Required work. Reproduce the listing in its entirety. Do not reproduce the pictures.
-- Source material follows --
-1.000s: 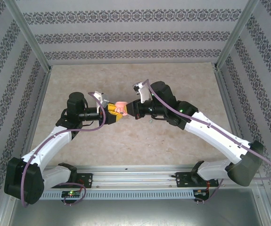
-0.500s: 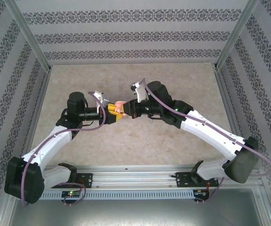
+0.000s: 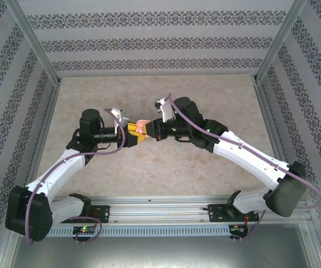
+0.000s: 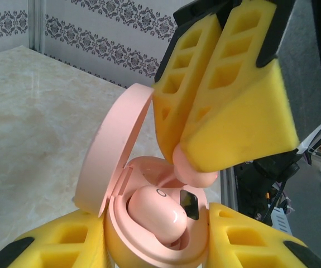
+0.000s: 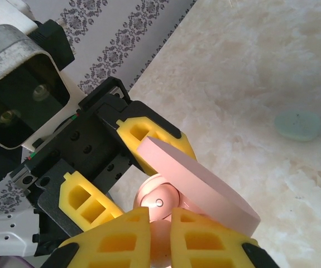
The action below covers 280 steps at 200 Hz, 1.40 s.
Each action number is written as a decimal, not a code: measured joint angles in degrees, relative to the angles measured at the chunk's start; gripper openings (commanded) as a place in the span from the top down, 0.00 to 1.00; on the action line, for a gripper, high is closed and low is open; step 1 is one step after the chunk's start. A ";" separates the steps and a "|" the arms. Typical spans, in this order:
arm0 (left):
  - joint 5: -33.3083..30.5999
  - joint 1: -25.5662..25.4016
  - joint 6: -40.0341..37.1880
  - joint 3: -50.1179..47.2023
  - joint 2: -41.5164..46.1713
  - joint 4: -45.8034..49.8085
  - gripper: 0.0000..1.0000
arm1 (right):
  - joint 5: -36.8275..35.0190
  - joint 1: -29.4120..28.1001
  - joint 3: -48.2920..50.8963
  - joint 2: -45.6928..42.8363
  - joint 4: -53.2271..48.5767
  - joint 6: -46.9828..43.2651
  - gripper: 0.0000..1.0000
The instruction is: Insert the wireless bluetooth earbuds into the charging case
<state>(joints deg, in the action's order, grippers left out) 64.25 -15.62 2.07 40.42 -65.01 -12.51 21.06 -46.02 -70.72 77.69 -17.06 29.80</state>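
Observation:
My left gripper point(image 4: 154, 254) is shut on the pink charging case point(image 4: 118, 226), whose lid point(image 4: 113, 162) stands open and tilted to the left. One pink earbud point(image 4: 154, 215) lies in a well of the case. My right gripper point(image 5: 160, 237) is shut on a second pink earbud point(image 4: 196, 170). It holds the bud at the case's rim, over the other well and beside the seated earbud point(image 5: 161, 200). From above, the left gripper point(image 3: 135, 134) and the right gripper point(image 3: 153, 131) meet tip to tip at the case point(image 3: 143, 125), mid-table.
A small pale green rounded piece point(image 5: 297, 125) lies on the marble tabletop point(image 5: 249, 67) off to the side of the grippers; I cannot tell whether it is a bud or a case. Patterned walls and a metal frame point(image 3: 37, 50) enclose the table.
The right arm has moved left, bringing its pink earbud up to the open case. The left arm and the case have stayed still.

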 measured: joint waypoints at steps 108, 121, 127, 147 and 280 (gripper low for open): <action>0.24 0.00 6.03 -0.07 -1.70 -6.88 0.82 | -2.62 0.00 0.02 0.00 1.25 0.02 0.86; 0.24 0.00 6.40 -0.07 -1.70 -7.19 0.82 | -2.84 0.00 0.00 0.00 1.31 0.02 0.86; 0.22 0.00 6.60 -0.07 -1.70 -7.26 0.82 | -3.02 0.00 0.00 -0.02 1.40 0.02 0.86; 0.24 0.00 7.21 -0.07 -1.70 -7.28 0.82 | -3.48 0.00 -0.04 0.00 1.42 0.00 0.86; 0.68 0.00 8.96 -0.07 -1.92 -10.32 0.82 | -5.62 -1.14 -2.73 -0.04 -1.90 -0.13 0.59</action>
<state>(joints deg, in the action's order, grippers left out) 64.93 -15.62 11.03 40.36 -66.94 -22.83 15.44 -47.16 -73.45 77.65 -18.96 29.67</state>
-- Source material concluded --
Reply to the task.
-1.000s: 
-0.500s: 
+0.000s: 
+0.000s: 
+0.000s: 
The action below covers 280 steps at 200 Hz, 1.40 s.
Each action number is written as a decimal, not a code: measured joint angles in degrees, relative to the angles measured at the chunk's start; gripper openings (commanded) as a place in the span from the top down, 0.00 to 1.00; on the action line, for a gripper, high is closed and low is open; step 1 is one step after the chunk's start. A ";" separates the steps and a "|" the arms. Typical spans, in this order:
arm0 (left):
  - joint 5: -33.3083..30.5999
  - joint 1: -25.5662..25.4016
  - joint 6: -40.0341..37.1880
  - joint 3: -50.1179..47.2023
  - joint 2: -41.5164..46.1713
  - joint 4: -45.8034..49.8085
  - gripper: 0.0000..1.0000
arm1 (right):
  - joint 5: -36.8275..35.0190
  - joint 1: -29.4120..28.1001
  - joint 3: -48.2920..50.8963
  - joint 2: -45.6928..42.8363
  - joint 4: -53.2271..48.5767
  - joint 6: -46.9828..43.2651
  - gripper: 0.0000..1.0000
The instruction is: Insert the wireless bluetooth earbuds into the charging case
<state>(joints deg, in the action's order, grippers left out) 64.25 -15.62 2.07 40.42 -65.01 -12.51 21.06 -46.02 -70.72 77.69 -17.06 29.80</state>
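Observation:
My left gripper point(image 4: 154, 254) is shut on the pink charging case point(image 4: 118, 226), whose lid point(image 4: 113, 162) stands open and tilted to the left. One pink earbud point(image 4: 154, 215) lies in a well of the case. My right gripper point(image 5: 160, 237) is shut on a second pink earbud point(image 4: 196, 170). It holds the bud at the case's rim, over the other well and beside the seated earbud point(image 5: 161, 200). From above, the left gripper point(image 3: 135, 134) and the right gripper point(image 3: 153, 131) meet tip to tip at the case point(image 3: 143, 125), mid-table.
A small pale green rounded piece point(image 5: 297, 125) lies on the marble tabletop point(image 5: 249, 67) off to the side of the grippers; I cannot tell whether it is a bud or a case. Patterned walls and a metal frame point(image 3: 37, 50) enclose the table.
The right arm has moved left, bringing its pink earbud up to the open case. The left arm and the case have stayed still.
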
 measured: joint waypoints at steps 108, 121, 127, 147 and 280 (gripper low for open): <action>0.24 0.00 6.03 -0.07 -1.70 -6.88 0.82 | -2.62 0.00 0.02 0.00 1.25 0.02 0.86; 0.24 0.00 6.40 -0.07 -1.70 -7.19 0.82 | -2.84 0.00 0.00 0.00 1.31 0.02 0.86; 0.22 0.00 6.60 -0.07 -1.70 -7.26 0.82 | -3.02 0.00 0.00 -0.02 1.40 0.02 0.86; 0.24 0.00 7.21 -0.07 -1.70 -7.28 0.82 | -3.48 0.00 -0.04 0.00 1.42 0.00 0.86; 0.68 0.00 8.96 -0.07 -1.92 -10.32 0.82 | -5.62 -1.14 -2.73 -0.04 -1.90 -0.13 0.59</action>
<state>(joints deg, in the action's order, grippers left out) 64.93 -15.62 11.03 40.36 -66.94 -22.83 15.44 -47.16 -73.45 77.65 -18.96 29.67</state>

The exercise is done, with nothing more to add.